Help Yourself out of Depression
Experts give advice about steps people can take to help ease their depression.
Baby Steps continued...
Break tasks into smaller ones that you can accomplish more easily. For
example, maybe you haven't collected your mail for a while, and you know there
is a stack waiting for you. One day, you might make it your goal to simply pick
up the mail, and no more. The next day, you might sort it: Separate bills,
letters, junk mail, etc. The following day, you might toss the junk mail in the
recycling bin and open the bills, but not pay them. The day after that, pay one
bill. Then pay two more the next day, and so on.
"So not only break it up, but spread it out," Aikens says.
Reactivate Relationships, Interests
If you've withdrawn from the social arena, you should take small steps
toward getting back into it. Don't expect to show up at a party and command the
room, but do try to get out and see some people. Meet with someone briefly for
coffee, or maybe drop in on a friend to return something you borrowed.
It can help to talk about your problems with someone close to you. "I urge
daily contact, at least over the telephone, with a confidant," Aikens says.
This person should not act like a therapist. He or she needs only to listen. It
shouldn't be someone who might make you feel worse by getting irritated with
you or giving you harsh advice.
A support group may help, too. Joining one, says Lea Ann Browning, a
spokeswoman for the National Mental Health Association, based in Alexandria,
Va., need not be a long-term commitment. "A lot of people can benefit from a
support group for six or eight weeks," she tells WebMD.

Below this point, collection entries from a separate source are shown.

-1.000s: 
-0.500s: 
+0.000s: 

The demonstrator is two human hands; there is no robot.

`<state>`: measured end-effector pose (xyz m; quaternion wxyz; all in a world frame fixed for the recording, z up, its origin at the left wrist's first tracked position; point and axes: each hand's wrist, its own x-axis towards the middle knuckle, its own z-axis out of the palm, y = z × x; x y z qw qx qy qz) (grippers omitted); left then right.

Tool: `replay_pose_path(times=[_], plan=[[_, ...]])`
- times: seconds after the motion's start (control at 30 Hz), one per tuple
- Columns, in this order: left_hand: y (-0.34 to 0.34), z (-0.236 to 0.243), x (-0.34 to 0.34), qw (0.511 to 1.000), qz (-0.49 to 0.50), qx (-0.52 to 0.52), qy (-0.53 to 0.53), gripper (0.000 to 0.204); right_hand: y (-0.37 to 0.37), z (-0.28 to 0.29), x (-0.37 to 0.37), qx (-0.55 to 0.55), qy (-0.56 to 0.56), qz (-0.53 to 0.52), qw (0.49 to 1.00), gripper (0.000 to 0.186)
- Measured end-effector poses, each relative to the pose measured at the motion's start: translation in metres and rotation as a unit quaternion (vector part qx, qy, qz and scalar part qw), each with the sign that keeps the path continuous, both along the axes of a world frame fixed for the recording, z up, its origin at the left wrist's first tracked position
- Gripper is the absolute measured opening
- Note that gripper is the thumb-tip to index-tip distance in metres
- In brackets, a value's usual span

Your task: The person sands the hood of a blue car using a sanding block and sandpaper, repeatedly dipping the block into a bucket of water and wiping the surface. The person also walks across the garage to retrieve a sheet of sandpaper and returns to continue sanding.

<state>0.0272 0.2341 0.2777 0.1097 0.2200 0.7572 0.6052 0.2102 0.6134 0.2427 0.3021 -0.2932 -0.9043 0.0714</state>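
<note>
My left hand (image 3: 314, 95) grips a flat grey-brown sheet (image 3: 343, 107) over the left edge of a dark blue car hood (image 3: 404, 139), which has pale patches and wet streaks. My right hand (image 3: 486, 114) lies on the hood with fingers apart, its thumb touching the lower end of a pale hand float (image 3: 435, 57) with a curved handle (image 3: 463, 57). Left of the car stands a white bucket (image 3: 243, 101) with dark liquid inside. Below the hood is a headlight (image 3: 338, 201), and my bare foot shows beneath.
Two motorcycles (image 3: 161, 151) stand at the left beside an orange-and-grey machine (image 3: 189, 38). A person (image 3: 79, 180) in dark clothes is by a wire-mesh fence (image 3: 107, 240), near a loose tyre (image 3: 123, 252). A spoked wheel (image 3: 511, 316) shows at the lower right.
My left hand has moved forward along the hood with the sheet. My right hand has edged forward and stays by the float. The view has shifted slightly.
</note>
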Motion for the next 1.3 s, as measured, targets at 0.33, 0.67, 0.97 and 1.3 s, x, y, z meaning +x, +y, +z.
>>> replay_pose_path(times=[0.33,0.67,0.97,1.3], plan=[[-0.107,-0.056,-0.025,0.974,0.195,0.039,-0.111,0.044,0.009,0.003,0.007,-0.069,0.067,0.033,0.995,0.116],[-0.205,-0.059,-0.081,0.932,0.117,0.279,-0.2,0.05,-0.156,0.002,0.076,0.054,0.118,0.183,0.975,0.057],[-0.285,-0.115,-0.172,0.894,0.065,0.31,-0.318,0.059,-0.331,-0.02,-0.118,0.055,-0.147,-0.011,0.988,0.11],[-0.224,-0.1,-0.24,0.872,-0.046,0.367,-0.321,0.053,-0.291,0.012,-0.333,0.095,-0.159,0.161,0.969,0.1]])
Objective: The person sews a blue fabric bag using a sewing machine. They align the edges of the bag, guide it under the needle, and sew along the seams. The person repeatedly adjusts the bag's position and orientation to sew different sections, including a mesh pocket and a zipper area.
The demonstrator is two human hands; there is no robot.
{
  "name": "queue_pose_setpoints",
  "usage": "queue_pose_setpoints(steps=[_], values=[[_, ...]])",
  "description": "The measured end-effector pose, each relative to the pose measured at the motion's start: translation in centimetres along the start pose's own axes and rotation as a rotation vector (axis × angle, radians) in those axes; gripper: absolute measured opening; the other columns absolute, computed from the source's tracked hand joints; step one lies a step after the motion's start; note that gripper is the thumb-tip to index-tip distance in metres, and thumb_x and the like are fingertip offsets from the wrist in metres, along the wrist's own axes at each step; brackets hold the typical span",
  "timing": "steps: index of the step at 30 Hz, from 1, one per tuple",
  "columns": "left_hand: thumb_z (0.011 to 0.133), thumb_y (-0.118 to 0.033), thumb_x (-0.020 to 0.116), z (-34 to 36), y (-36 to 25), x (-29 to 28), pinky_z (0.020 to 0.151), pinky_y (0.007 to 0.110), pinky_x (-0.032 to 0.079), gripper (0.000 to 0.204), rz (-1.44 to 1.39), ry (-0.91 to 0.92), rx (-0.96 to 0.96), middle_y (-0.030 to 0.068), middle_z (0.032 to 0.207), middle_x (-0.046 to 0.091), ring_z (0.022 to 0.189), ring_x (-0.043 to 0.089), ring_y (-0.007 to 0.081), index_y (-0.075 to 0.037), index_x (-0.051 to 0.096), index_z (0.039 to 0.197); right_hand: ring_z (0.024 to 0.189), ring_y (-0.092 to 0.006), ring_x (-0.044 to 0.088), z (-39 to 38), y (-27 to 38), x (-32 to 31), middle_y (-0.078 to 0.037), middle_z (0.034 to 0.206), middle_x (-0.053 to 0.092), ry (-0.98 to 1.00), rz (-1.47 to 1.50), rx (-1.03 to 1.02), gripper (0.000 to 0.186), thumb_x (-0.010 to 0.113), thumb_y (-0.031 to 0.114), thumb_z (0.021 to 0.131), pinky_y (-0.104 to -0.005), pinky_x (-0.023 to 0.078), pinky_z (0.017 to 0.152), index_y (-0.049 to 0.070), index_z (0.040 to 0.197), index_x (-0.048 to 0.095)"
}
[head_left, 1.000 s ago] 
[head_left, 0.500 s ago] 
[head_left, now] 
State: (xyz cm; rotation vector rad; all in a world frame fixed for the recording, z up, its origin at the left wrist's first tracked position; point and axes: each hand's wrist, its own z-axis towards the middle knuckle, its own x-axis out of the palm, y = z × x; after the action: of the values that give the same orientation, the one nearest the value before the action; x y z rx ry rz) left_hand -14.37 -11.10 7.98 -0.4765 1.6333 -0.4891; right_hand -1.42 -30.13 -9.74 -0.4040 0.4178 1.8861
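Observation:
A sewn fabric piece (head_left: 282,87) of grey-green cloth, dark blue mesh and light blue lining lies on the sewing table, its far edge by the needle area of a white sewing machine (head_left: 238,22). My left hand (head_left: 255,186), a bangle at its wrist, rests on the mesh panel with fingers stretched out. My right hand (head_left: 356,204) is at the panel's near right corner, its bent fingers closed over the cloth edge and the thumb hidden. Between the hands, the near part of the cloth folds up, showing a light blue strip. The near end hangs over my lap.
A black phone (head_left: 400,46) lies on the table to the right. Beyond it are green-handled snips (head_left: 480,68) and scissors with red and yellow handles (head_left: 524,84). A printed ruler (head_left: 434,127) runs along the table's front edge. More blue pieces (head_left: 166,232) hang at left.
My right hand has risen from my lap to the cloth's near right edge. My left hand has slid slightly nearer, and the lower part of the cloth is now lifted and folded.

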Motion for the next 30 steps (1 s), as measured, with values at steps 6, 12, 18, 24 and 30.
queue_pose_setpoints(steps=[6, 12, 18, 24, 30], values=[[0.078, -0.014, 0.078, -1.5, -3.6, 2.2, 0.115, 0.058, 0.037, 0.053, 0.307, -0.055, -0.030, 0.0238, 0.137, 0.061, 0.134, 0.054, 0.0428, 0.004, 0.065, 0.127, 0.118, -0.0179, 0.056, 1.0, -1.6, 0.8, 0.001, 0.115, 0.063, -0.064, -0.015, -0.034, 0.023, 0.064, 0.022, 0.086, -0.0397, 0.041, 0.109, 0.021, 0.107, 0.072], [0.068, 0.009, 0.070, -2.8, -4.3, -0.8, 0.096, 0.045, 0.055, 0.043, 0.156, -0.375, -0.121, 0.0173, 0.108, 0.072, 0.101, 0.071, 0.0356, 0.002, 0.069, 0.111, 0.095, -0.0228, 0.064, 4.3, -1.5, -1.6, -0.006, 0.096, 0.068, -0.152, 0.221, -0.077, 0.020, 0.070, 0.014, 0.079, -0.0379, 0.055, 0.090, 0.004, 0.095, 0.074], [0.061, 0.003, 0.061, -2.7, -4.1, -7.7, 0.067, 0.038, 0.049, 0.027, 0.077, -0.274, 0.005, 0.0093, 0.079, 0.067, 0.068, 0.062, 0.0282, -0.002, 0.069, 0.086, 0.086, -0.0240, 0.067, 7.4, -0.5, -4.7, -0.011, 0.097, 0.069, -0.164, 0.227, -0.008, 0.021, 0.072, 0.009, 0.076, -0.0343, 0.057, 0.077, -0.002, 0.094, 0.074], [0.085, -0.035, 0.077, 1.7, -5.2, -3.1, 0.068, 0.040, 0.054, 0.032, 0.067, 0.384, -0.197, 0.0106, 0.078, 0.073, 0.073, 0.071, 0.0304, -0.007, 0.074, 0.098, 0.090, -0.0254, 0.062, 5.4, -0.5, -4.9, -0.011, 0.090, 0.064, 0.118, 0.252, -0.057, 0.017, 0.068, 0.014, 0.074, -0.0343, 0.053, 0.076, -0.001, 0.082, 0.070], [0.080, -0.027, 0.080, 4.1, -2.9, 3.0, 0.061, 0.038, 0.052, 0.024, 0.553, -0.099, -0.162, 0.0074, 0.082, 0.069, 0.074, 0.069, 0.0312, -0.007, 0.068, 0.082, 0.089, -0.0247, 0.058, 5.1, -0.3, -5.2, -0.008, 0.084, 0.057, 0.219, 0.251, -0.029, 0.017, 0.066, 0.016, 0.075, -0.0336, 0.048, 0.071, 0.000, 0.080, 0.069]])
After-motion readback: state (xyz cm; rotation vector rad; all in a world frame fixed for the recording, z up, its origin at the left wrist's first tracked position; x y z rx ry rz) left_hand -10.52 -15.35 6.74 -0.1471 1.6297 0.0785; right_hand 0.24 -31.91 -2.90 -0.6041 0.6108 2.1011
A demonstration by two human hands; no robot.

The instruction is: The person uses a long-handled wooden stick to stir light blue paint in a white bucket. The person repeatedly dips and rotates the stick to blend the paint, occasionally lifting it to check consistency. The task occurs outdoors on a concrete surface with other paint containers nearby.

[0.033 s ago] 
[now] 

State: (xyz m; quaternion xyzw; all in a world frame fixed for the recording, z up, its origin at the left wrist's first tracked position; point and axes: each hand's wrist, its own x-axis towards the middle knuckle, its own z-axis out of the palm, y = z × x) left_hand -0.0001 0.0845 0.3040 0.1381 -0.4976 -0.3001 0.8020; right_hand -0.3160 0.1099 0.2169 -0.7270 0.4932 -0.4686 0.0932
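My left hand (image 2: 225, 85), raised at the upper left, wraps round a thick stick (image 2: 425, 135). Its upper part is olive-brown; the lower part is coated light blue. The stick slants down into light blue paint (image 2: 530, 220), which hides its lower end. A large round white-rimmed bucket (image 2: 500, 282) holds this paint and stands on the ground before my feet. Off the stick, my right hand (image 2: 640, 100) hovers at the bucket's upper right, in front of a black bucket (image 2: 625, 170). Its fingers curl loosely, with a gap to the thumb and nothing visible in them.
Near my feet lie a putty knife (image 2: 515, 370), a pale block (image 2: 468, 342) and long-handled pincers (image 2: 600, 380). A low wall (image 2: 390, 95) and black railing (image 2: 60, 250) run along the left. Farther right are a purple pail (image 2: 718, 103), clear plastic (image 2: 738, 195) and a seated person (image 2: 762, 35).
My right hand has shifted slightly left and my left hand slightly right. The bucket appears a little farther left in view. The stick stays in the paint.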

Also think about things you used to enjoy or find satisfaction in doing, but
no longer do. Starting with small steps, begin to get back into doing them.
"Don't expect to enjoy it to begin with," Bilsker says. Like taking your
medicine, do it because it's good for you.
If, for instance, a painter hasn't worked on a painting in a long time, she
might start by taking out her materials and setting them up. Then she could
commit to making a sketch, and so forth.
"You can think of it as 'loosening up' the depression," Aikens says. "You're
maintaining and extending your psychological range of motion."